| EXERCISE DIRECTIONS |
Tally the lines in the data that follows that include the word "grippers", and report nothing but the total.

Data entries
============================================================

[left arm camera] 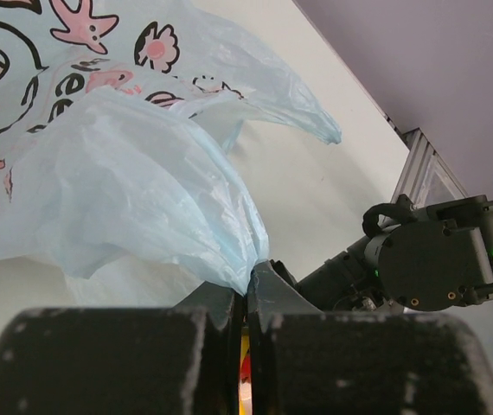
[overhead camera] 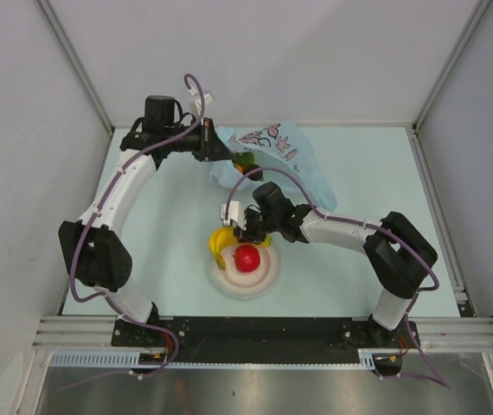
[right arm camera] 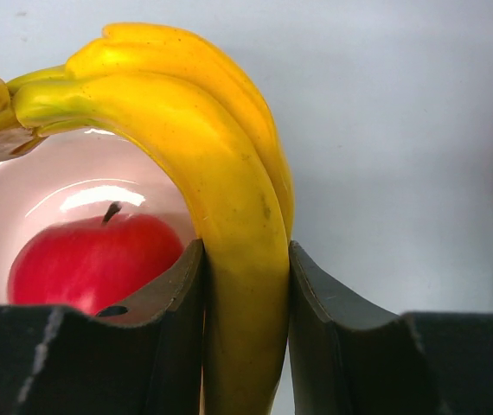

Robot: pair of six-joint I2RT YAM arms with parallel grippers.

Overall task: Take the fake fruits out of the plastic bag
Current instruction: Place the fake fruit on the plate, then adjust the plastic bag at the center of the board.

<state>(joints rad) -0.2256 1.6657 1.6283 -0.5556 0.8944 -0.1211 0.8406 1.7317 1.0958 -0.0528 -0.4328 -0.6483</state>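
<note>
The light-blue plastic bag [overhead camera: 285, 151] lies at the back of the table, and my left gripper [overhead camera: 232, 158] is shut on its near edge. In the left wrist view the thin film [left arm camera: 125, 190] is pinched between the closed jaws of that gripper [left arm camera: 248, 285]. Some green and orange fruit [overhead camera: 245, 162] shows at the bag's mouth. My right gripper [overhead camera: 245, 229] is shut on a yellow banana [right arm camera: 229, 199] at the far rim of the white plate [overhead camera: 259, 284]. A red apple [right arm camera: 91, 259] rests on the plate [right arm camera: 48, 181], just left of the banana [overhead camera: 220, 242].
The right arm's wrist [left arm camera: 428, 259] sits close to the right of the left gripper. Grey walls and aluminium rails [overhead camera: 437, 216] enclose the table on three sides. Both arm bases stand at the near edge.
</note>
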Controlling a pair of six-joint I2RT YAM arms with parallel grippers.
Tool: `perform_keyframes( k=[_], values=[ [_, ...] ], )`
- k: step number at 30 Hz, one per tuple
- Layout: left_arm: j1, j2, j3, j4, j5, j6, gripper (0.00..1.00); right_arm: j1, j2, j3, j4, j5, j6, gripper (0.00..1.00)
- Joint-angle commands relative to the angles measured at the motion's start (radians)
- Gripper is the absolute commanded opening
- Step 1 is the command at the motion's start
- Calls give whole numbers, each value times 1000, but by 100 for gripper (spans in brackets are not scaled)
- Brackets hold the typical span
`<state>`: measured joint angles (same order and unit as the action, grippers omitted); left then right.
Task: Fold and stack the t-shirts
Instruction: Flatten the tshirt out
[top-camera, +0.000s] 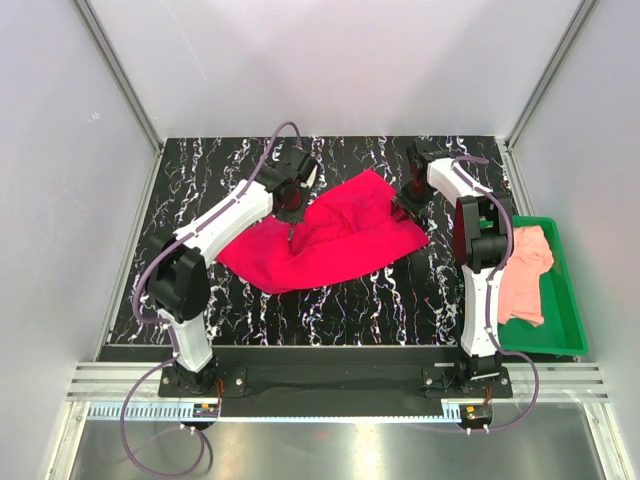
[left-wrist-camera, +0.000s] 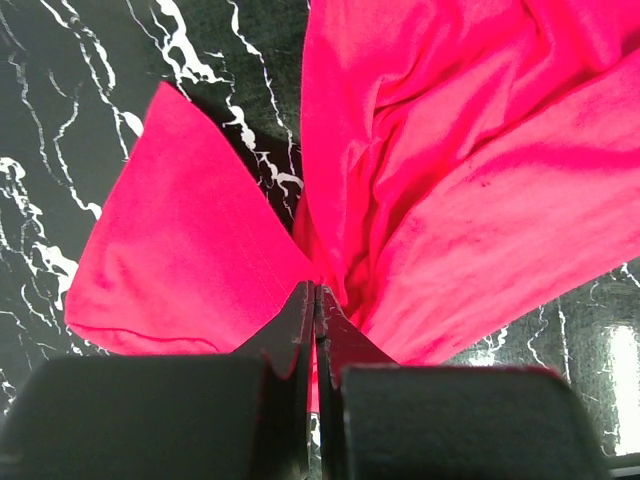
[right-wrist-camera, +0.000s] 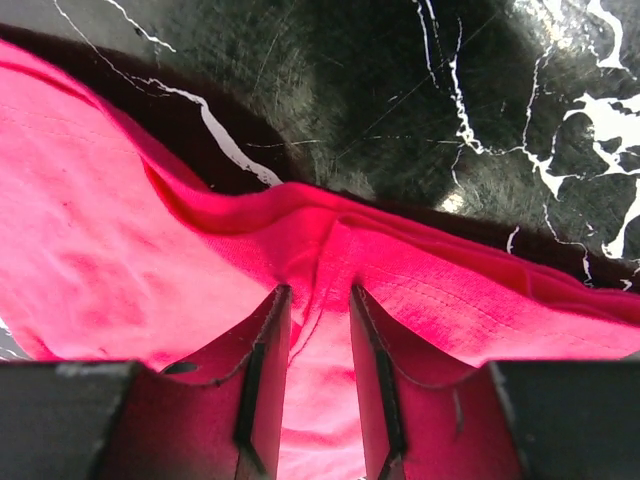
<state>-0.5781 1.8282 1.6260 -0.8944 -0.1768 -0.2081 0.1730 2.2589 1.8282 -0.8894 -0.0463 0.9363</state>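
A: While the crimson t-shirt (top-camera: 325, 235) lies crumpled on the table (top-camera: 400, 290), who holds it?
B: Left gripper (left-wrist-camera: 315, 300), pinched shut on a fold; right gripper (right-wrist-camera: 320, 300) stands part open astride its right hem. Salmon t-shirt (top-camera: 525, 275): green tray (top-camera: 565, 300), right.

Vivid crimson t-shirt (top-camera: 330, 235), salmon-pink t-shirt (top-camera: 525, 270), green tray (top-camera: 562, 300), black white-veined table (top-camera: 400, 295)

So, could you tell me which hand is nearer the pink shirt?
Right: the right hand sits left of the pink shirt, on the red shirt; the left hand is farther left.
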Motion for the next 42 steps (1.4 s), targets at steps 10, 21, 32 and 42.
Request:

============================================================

| RESULT OF THIS TASK |
3